Rate Limit Policy API

Learn how to use the RateLimitPolicy API.

Overview

The RateLimitPolicy API allows Cluster Operators and Application Developers to configure NGINX Gateway Fabric to set rate limits on its provisioned NGINX instances.

The settings in RateLimitPolicy correspond to the following NGINX directives:

RateLimitPolicy is an Inherited PolicyAttachment that can be applied to a Gateway, HTTPRoute, or GRPCRoute in the same namespace as the RateLimitPolicy.

When applied to a Gateway, the settings specified in the RateLimitPolicy affect all HTTPRoutes and GRPCRoutes attached to the Gateway. This allows Cluster Operators to set defaults for all applications using the Gateway. The NGINX directives will be set at the http context.

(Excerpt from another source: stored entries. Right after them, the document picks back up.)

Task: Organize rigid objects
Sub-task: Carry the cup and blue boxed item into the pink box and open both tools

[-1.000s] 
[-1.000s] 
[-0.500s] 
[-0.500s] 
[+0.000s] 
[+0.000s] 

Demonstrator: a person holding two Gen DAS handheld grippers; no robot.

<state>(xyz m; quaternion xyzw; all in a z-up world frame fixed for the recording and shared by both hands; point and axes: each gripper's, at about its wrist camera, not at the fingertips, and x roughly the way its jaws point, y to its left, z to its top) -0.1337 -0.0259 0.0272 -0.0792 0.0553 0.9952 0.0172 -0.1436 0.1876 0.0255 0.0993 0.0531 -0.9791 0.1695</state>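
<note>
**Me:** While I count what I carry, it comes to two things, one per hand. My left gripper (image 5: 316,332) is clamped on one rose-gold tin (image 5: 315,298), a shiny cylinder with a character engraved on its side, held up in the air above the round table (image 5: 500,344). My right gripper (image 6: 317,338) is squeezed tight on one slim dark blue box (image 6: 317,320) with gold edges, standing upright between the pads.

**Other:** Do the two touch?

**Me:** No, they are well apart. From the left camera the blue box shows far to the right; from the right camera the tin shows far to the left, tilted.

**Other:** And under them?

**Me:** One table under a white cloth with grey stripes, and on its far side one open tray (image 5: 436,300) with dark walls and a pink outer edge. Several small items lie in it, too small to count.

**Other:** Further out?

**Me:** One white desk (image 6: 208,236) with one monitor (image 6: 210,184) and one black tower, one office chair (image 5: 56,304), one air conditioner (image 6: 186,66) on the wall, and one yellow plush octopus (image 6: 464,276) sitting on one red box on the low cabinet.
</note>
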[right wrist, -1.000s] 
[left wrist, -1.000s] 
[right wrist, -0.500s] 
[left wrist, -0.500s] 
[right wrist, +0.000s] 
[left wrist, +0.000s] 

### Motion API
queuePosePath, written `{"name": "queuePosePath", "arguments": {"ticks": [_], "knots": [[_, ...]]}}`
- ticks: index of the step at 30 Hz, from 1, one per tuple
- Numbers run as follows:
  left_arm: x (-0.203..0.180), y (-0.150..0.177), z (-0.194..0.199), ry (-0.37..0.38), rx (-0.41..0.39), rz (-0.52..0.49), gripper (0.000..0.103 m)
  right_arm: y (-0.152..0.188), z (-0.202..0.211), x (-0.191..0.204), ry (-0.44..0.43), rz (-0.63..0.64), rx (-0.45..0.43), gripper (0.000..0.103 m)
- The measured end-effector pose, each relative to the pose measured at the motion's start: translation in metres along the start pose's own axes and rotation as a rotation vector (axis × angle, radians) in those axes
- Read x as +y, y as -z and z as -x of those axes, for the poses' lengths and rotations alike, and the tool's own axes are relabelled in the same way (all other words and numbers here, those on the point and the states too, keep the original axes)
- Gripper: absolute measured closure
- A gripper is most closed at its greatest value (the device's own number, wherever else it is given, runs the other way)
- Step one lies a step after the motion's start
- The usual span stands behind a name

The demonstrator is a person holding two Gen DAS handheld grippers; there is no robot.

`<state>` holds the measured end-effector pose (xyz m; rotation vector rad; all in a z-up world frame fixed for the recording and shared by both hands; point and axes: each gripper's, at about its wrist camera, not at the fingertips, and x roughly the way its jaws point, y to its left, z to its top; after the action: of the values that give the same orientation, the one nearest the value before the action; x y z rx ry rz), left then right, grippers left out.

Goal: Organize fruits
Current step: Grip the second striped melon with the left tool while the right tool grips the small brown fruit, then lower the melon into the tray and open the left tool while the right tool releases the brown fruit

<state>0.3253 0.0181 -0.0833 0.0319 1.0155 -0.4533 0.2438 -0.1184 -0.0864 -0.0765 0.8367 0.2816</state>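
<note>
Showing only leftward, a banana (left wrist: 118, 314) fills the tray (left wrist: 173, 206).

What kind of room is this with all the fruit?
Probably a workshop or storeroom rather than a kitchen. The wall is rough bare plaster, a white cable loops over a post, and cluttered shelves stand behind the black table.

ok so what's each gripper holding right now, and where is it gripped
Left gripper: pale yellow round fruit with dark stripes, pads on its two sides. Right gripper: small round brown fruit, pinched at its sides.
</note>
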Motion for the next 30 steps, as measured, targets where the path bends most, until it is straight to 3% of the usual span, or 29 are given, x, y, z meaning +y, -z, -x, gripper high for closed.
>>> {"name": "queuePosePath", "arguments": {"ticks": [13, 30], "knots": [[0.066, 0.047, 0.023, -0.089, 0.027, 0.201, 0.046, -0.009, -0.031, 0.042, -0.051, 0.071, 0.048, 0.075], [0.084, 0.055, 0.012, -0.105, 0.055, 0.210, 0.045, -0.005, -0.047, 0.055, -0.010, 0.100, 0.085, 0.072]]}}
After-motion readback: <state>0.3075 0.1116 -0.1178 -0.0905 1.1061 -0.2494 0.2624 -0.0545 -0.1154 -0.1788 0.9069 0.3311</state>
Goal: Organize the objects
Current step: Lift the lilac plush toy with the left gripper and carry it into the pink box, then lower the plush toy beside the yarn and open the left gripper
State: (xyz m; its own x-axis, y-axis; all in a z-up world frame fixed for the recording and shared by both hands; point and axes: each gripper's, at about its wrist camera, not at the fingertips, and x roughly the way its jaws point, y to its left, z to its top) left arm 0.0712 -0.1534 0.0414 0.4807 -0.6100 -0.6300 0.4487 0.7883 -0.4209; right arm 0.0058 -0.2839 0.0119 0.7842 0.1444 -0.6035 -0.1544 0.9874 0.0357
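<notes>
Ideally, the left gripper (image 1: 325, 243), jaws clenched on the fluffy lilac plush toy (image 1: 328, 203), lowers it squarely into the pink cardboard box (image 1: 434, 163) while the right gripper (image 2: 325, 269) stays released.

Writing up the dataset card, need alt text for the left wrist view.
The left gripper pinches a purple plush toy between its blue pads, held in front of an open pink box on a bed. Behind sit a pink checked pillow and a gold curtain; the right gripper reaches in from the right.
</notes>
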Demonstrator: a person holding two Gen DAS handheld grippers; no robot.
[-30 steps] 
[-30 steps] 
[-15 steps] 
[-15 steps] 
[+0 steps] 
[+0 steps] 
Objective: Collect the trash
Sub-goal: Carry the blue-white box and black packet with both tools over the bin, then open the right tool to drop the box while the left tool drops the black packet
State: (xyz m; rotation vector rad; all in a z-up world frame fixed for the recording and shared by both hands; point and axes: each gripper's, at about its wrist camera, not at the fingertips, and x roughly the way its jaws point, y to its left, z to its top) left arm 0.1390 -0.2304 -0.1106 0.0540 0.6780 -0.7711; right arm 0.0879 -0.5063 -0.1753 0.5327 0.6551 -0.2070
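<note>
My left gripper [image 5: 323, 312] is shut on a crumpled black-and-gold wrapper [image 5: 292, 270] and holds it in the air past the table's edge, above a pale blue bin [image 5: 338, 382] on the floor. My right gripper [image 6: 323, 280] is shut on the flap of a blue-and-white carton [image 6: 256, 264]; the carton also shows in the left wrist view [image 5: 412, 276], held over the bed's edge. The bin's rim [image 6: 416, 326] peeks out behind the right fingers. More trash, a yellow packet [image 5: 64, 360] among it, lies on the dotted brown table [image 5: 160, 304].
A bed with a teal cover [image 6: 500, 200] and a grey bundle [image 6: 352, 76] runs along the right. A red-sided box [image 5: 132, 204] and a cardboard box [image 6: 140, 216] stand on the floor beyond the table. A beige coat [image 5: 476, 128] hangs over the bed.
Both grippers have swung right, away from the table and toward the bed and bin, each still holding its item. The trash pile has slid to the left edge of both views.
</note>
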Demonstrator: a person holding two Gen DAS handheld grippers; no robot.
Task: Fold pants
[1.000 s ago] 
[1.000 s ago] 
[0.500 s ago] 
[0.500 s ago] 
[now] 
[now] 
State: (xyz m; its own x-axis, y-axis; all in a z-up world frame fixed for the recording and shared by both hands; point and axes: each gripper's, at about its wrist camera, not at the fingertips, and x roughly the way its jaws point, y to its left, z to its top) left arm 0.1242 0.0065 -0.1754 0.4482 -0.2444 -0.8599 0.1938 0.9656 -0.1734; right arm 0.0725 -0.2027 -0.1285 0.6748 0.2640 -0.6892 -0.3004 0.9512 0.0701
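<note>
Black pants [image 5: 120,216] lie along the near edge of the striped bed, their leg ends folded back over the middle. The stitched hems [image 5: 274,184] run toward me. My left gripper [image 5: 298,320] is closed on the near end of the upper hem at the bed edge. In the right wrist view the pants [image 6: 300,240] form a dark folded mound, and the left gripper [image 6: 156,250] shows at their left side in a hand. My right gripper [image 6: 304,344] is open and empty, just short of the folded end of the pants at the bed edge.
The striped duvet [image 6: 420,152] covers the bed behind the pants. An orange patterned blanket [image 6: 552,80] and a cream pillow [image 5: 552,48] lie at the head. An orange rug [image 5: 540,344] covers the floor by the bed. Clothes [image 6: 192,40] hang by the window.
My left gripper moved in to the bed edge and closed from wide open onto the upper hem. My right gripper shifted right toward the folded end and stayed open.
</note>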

When applied to an HTTPRoute or GRPCRoute, the settings in the RateLimitPolicy affect only the route they are applied to. This allows Application Developers to set values for their applications based on their application’s behavior or requirements. The limit_req_zone NGINX directive will be set at the http context, while the other NGINX directives will be set at the location context.

Rate Limit directives applied to an HTTPRoute or GRPCRoute will be applied alongside the Rate Limit directives applied to a Gateway. Requests to an upstream will pass through all limit_req directives at the applicable http and location contexts. If any directive’s configured rate is exceeded, the request will be delayed. As a result, there is no way for a RateLimitPolicy set on an HTTPRoute or GRPCRoute to "override" settings set by a RateLimitPolicy attached to a Gateway.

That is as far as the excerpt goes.